§ Work to be completed
Give back all of the data exactly as written.

§ Provided data
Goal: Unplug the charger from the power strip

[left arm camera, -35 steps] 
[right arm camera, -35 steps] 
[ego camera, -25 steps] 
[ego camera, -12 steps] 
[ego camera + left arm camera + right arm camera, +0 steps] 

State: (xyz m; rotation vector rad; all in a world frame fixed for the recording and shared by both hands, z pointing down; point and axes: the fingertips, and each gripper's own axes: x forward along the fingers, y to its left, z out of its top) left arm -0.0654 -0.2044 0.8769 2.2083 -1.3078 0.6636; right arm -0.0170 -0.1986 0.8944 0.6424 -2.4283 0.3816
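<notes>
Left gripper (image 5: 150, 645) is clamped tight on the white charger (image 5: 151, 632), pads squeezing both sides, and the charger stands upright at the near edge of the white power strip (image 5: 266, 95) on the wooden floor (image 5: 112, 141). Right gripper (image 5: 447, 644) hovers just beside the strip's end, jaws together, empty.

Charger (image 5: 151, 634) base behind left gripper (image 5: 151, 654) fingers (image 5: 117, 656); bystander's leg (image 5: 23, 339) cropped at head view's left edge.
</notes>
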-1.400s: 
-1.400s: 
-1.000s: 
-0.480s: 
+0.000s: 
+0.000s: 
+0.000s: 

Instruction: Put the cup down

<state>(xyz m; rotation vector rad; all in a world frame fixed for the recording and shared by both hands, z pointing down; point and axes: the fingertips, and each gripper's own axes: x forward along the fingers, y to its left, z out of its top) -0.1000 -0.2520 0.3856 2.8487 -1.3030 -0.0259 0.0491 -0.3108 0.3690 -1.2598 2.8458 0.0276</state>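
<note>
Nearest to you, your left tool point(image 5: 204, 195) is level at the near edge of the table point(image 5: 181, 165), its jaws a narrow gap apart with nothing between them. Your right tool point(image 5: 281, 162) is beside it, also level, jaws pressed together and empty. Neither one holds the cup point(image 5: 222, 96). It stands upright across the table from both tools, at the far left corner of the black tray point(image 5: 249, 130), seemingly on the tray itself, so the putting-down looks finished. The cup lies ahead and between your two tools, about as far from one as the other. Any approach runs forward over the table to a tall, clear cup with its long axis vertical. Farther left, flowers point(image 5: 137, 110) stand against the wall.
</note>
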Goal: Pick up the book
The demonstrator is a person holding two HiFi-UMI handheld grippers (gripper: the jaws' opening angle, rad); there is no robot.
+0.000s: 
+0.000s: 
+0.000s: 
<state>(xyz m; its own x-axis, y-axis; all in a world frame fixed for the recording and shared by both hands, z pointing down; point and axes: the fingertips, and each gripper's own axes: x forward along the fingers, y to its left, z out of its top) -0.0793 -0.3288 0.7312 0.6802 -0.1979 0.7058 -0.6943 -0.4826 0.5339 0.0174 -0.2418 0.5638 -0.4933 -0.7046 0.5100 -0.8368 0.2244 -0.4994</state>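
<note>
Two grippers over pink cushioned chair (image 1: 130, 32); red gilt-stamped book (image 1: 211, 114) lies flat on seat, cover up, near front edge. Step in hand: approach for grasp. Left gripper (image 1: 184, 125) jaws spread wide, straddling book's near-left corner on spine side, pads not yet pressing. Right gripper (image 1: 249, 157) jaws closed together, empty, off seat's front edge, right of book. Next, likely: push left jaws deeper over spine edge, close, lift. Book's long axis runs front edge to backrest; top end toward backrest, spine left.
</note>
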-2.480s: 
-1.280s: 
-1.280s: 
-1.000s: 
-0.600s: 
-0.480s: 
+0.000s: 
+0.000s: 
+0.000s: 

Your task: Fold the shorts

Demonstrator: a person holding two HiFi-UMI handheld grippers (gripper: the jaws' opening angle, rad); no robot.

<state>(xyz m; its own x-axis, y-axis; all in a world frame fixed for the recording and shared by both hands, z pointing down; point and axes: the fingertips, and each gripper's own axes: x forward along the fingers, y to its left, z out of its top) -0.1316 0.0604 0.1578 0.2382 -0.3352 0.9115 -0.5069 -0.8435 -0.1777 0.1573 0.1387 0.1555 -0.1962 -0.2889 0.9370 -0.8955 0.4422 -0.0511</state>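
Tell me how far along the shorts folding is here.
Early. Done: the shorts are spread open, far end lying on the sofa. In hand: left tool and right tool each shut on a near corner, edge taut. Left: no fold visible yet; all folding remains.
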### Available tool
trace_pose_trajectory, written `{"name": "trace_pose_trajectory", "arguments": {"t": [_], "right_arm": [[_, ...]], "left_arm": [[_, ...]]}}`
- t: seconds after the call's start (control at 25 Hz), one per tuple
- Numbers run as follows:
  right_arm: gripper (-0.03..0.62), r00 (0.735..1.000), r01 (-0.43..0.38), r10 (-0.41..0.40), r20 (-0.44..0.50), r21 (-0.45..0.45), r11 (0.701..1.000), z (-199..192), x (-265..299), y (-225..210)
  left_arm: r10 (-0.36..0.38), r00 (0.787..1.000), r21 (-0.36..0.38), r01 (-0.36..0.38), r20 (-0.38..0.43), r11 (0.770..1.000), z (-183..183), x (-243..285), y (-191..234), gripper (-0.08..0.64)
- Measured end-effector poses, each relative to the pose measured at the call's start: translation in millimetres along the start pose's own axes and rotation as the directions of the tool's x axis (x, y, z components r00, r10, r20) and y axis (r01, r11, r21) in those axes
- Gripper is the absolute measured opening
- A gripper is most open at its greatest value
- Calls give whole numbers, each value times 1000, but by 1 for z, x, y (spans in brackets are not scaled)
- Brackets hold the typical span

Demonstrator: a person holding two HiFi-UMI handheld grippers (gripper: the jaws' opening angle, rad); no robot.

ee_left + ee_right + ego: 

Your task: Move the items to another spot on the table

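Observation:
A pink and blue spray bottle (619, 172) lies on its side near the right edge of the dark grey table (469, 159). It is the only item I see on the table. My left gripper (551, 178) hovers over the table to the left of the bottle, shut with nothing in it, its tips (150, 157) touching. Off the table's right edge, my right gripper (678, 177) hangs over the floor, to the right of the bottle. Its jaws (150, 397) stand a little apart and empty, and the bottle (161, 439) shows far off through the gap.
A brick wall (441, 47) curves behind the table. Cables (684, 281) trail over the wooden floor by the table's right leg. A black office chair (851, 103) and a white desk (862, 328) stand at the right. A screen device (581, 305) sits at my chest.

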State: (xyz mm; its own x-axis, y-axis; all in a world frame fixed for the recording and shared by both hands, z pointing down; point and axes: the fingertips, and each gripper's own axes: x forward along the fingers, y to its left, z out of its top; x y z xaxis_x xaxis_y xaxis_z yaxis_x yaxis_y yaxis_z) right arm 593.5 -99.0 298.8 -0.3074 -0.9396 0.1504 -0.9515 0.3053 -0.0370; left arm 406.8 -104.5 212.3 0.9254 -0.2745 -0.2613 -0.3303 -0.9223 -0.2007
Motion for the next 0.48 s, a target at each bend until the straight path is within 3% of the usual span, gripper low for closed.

§ Answer
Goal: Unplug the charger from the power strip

[left arm camera, -35 steps] 
[right arm camera, -35 steps] 
[ego camera, -25 steps] 
[ego camera, -12 steps] 
[ego camera + left arm camera + right arm camera, +0 steps] 

State: (xyz m; rotation vector rad; all in a world frame fixed for the recording and shared by both hands, z pointing down; point and axes: the fingertips, and each gripper's own axes: x forward along the fingers, y to its left, z out of its top) left arm -0.0654 -0.2044 0.8769 2.2083 -1.3078 0.6636; right arm -0.0170 -0.1986 0.8944 0.6424 -2.4283 0.3816
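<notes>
Left gripper (image 5: 150, 645) is clamped tight on the white charger (image 5: 151, 632), pads squeezing both sides, and the charger stands upright at the near edge of the white power strip (image 5: 266, 95) on the wooden floor (image 5: 112, 141). Right gripper (image 5: 447, 644) hovers just beside the strip's end, jaws together, empty.

Charger (image 5: 151, 634) base behind left gripper (image 5: 151, 654) fingers (image 5: 117, 656); bystander's leg (image 5: 23, 339) cropped at head view's left edge.
</notes>
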-1.400s: 
-1.400s: 
-1.000s: 
-0.480s: 
+0.000s: 
+0.000s: 
+0.000s: 

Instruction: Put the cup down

<state>(xyz m; rotation vector rad; all in a world frame fixed for the recording and shared by both hands, z pointing down; point and axes: the fingertips, and each gripper's own axes: x forward along the fingers, y to its left, z out of its top) -0.1000 -0.2520 0.3856 2.8487 -1.3030 -0.0259 0.0491 -0.3108 0.3690 -1.2598 2.8458 0.0276</state>
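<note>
Nearest to you, your left tool point(image 5: 204, 195) is level at the near edge of the table point(image 5: 181, 165), its jaws a narrow gap apart with nothing between them. Your right tool point(image 5: 281, 162) is beside it, also level, jaws pressed together and empty. Neither one holds the cup point(image 5: 222, 96). It stands upright across the table from both tools, at the far left corner of the black tray point(image 5: 249, 130), seemingly on the tray itself, so the putting-down looks finished. The cup lies ahead and between your two tools, about as far from one as the other. Any approach runs forward over the table to a tall, clear cup with its long axis vertical. Farther left, flowers point(image 5: 137, 110) stand against the wall.
</note>
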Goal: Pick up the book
The demonstrator is a person holding two HiFi-UMI handheld grippers (gripper: the jaws' opening angle, rad); there is no robot.
+0.000s: 
+0.000s: 
+0.000s: 
<state>(xyz m; its own x-axis, y-axis; all in a world frame fixed for the recording and shared by both hands, z pointing down; point and axes: the fingertips, and each gripper's own axes: x forward along the fingers, y to its left, z out of its top) -0.0793 -0.3288 0.7312 0.6802 -0.1979 0.7058 -0.6943 -0.4826 0.5339 0.0174 -0.2418 0.5638 -0.4933 -0.7046 0.5100 -0.8368 0.2244 -0.4994</state>
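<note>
Two grippers over pink cushioned chair (image 1: 130, 32); red gilt-stamped book (image 1: 211, 114) lies flat on seat, cover up, near front edge. Step in hand: approach for grasp. Left gripper (image 1: 184, 125) jaws spread wide, straddling book's near-left corner on spine side, pads not yet pressing. Right gripper (image 1: 249, 157) jaws closed together, empty, off seat's front edge, right of book. Next, likely: push left jaws deeper over spine edge, close, lift. Book's long axis runs front edge to backrest; top end toward backrest, spine left.
</note>
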-2.480s: 
-1.280s: 
-1.280s: 
-1.000s: 
-0.600s: 
-0.480s: 
+0.000s: 
+0.000s: 
+0.000s: 

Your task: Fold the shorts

Demonstrator: a person holding two HiFi-UMI handheld grippers (gripper: the jaws' opening angle, rad); no robot.

<state>(xyz m; its own x-axis, y-axis; all in a world frame fixed for the recording and shared by both hands, z pointing down; point and axes: the fingertips, and each gripper's own axes: x forward along the fingers, y to its left, z out of its top) -0.1316 0.0604 0.1578 0.2382 -0.3352 0.9115 -0.5069 -0.8435 -0.1777 0.1573 0.1387 0.1555 -0.1962 -0.2889 0.9370 -0.8955 0.4422 -0.0511</state>
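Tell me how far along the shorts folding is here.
Early. Done: the shorts are spread open, far end lying on the sofa. In hand: left tool and right tool each shut on a near corner, edge taut. Left: no fold visible yet; all folding remains.
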### Available tool
trace_pose_trajectory, written `{"name": "trace_pose_trajectory", "arguments": {"t": [_], "right_arm": [[_, ...]], "left_arm": [[_, ...]]}}`
- t: seconds after the call's start (control at 25 Hz), one per tuple
- Numbers run as follows:
  right_arm: gripper (-0.03..0.62), r00 (0.735..1.000), r01 (-0.43..0.38), r10 (-0.41..0.40), r20 (-0.44..0.50), r21 (-0.45..0.45), r11 (0.701..1.000), z (-199..192), x (-265..299), y (-225..210)
  left_arm: r10 (-0.36..0.38), r00 (0.787..1.000), r21 (-0.36..0.38), r01 (-0.36..0.38), r20 (-0.38..0.43), r11 (0.770..1.000), z (-183..183), x (-243..285), y (-191..234), gripper (-0.08..0.64)
- Measured end-effector poses, each relative to the pose measured at the call's start: translation in millimetres along the start pose's own axes and rotation as the directions of the tool's x axis (x, y, z components r00, r10, r20) and y axis (r01, r11, r21) in those axes
- Gripper is the absolute measured opening
- A gripper is most open at its greatest value
- Calls give whole numbers, each value times 1000, but by 1 for z, x, y (spans in brackets are not scaled)
- Brackets hold the typical span

Demonstrator: a person holding two HiFi-UMI handheld grippers (gripper: the jaws' opening angle, rad); no robot.

ee_left + ee_right + ego: 

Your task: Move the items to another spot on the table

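Observation:
A pink and blue spray bottle (619, 172) lies on its side near the right edge of the dark grey table (469, 159). It is the only item I see on the table. My left gripper (551, 178) hovers over the table to the left of the bottle, shut with nothing in it, its tips (150, 157) touching. Off the table's right edge, my right gripper (678, 177) hangs over the floor, to the right of the bottle. Its jaws (150, 397) stand a little apart and empty, and the bottle (161, 439) shows far off through the gap.
A brick wall (441, 47) curves behind the table. Cables (684, 281) trail over the wooden floor by the table's right leg. A black office chair (851, 103) and a white desk (862, 328) stand at the right. A screen device (581, 305) sits at my chest.
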
State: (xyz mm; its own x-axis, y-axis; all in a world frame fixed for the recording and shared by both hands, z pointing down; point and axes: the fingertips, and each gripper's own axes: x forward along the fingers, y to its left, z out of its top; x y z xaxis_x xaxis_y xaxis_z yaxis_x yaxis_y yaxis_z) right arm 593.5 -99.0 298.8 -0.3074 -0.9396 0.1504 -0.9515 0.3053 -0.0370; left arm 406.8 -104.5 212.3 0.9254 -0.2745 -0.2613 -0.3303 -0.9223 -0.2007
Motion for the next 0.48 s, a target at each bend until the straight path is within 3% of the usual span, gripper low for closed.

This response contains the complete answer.